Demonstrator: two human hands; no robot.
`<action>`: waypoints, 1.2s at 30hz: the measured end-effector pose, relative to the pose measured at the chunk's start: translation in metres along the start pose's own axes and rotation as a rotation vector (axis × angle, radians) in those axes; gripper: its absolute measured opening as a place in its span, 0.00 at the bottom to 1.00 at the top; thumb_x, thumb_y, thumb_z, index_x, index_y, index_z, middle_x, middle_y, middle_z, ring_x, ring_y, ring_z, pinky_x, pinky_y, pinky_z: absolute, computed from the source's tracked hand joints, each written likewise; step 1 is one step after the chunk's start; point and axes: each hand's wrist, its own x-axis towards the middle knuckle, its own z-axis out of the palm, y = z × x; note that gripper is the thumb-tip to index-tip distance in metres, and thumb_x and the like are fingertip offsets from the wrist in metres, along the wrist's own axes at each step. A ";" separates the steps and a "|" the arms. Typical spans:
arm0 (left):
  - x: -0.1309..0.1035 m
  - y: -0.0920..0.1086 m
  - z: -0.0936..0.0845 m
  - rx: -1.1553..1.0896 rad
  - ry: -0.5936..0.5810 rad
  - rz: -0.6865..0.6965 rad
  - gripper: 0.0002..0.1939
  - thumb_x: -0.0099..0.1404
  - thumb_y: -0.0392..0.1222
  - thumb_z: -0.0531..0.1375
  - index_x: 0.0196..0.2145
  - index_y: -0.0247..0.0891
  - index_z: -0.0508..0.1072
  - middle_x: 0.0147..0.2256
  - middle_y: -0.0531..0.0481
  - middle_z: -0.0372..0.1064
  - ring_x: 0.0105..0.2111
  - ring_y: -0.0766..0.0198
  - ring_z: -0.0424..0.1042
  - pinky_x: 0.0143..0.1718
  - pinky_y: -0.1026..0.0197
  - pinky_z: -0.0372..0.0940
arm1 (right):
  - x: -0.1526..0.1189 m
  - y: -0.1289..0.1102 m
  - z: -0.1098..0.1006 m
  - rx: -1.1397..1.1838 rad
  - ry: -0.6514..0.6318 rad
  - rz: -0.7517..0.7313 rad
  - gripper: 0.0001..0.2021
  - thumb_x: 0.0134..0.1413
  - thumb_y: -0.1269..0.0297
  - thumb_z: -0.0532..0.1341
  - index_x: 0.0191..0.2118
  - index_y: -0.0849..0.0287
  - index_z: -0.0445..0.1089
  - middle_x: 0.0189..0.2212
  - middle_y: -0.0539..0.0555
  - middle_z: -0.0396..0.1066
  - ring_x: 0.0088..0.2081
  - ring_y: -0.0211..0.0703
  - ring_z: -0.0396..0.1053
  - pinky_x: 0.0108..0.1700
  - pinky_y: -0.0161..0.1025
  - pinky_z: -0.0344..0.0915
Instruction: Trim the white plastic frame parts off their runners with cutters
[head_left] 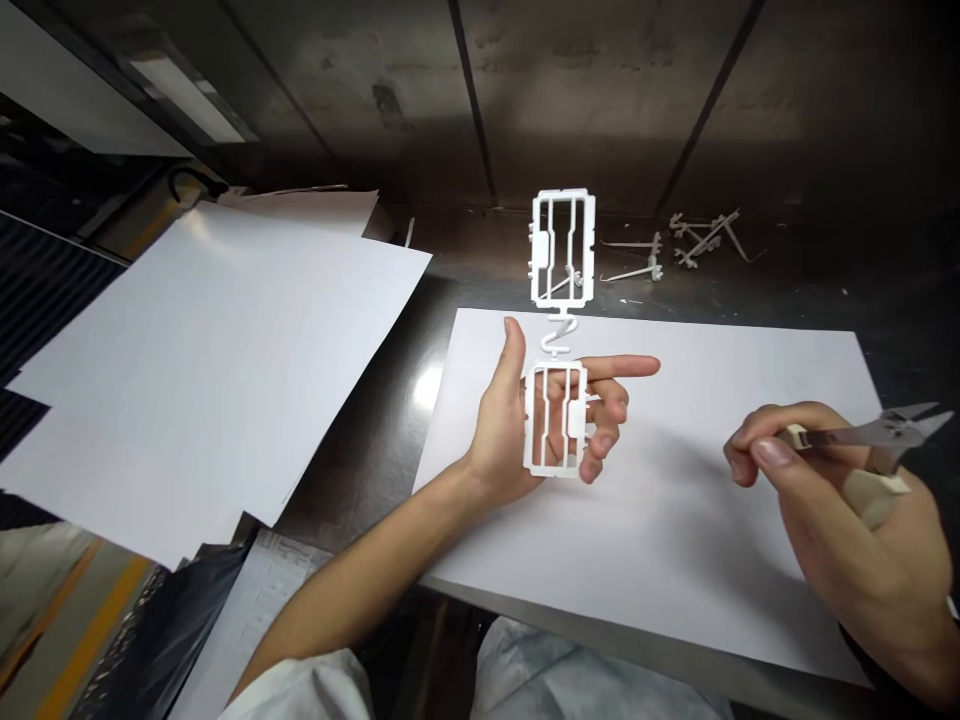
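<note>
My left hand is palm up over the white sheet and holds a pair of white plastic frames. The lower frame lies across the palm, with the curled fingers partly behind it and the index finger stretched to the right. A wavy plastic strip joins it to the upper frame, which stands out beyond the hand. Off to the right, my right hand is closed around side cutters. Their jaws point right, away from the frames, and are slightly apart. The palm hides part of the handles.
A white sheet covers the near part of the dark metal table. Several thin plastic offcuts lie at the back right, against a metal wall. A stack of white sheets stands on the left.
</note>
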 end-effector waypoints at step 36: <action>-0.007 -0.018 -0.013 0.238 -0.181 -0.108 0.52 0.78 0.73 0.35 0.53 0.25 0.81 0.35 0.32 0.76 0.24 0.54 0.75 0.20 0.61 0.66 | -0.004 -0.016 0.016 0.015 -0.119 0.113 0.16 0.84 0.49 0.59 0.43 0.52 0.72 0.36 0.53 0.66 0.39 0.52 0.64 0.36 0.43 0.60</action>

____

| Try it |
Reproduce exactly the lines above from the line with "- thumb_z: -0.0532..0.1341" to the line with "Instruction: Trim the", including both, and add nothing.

| Reply |
  - thumb_z: -0.0532..0.1341
  - index_x: 0.0191..0.2118
  - index_y: -0.0849..0.0287
  - index_z: -0.0445..0.1089
  - middle_x: 0.0189..0.2212
  - middle_y: -0.0539..0.0555
  - middle_z: -0.0396..0.1066
  - ring_x: 0.0088..0.2081
  - ring_y: -0.0211..0.0703
  - ring_z: -0.0396..0.1053
  - pinky_x: 0.0108..0.1700
  - pinky_y: -0.0161..0.1025
  - pinky_z: -0.0344..0.0915
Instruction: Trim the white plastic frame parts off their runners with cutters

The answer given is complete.